» Exercise goal: Starting at the top of the entries below, set down each line exactly as written, and stop after the line containing "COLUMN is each".
(Source material)
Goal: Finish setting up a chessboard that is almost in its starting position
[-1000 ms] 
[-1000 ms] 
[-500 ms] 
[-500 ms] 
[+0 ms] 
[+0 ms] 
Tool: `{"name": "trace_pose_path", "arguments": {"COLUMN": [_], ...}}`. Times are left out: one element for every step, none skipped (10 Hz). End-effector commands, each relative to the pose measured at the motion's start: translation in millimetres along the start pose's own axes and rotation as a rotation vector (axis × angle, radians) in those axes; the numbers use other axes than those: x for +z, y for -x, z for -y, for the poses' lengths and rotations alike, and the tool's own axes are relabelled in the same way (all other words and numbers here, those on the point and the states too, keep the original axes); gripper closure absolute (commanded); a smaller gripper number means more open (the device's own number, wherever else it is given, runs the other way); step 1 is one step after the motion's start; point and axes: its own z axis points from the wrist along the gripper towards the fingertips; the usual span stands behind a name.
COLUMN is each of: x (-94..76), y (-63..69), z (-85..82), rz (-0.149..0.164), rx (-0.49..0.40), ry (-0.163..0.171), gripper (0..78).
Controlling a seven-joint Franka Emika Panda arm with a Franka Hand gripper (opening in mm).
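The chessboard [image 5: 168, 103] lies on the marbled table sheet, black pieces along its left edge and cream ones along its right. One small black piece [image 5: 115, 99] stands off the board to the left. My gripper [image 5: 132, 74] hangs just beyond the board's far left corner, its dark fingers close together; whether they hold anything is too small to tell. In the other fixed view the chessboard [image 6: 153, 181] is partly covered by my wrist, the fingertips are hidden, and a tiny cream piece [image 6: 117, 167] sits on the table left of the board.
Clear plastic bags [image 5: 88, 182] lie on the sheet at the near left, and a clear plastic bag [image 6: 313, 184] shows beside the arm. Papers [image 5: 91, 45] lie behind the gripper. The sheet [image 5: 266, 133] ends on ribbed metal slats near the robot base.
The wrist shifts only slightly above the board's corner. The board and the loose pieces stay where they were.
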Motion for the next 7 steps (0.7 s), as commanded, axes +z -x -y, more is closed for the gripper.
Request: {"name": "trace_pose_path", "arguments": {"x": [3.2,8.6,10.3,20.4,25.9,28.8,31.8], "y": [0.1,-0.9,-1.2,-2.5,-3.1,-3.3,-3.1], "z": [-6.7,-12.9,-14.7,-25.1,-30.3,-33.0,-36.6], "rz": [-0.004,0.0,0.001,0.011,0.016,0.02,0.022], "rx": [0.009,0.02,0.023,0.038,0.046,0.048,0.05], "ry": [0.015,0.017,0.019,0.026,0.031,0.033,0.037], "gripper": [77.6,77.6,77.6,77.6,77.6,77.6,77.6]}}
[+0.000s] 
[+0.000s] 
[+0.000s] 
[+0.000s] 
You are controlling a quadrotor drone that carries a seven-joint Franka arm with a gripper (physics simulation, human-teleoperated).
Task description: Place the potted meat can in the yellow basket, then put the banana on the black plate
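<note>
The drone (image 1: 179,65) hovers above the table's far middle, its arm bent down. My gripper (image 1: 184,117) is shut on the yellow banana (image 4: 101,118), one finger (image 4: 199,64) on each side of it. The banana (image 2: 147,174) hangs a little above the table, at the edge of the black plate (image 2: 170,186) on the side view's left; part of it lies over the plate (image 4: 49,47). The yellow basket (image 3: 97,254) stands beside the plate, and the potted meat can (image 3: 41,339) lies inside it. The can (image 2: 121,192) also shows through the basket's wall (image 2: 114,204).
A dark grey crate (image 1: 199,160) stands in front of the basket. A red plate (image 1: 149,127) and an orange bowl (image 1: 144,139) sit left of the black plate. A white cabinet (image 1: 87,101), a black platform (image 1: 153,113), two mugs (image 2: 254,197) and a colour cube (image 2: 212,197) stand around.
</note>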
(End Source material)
» The answer:
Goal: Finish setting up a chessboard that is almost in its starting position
[-1000 ms] 
[-1000 ms] 
[-500 ms] 
[-500 ms] 
[+0 ms] 
[+0 ms] 
Tool: `{"name": "trace_pose_path", "arguments": {"COLUMN": [_], ...}}`. Times are left out: one element for every step, none skipped (10 Hz). End-effector commands, each relative to the pose measured at the motion's start: translation in millimetres along the start pose's own axes and rotation as a rotation vector (axis × angle, radians) in those axes; the numbers use other axes than those: x for +z, y for -x, z for -y, for the poses' lengths and rotations alike, and the tool's own axes are relabelled in the same way (all other words and numbers here, those on the point and the states too, keep the original axes); gripper closure absolute (commanded); a smaller gripper number means more open (the device's own number, wherever else it is given, runs the other way); step 1 is one step after the motion's start; point and axes: its own z axis points from the wrist along the gripper towards the fingertips; the usual span stands behind a name.
COLUMN is each of: x (-94..76), y (-63..69), z (-85..82), rz (-0.149..0.164), rx (-0.49..0.40), ry (-0.163..0.171), gripper (0..78).

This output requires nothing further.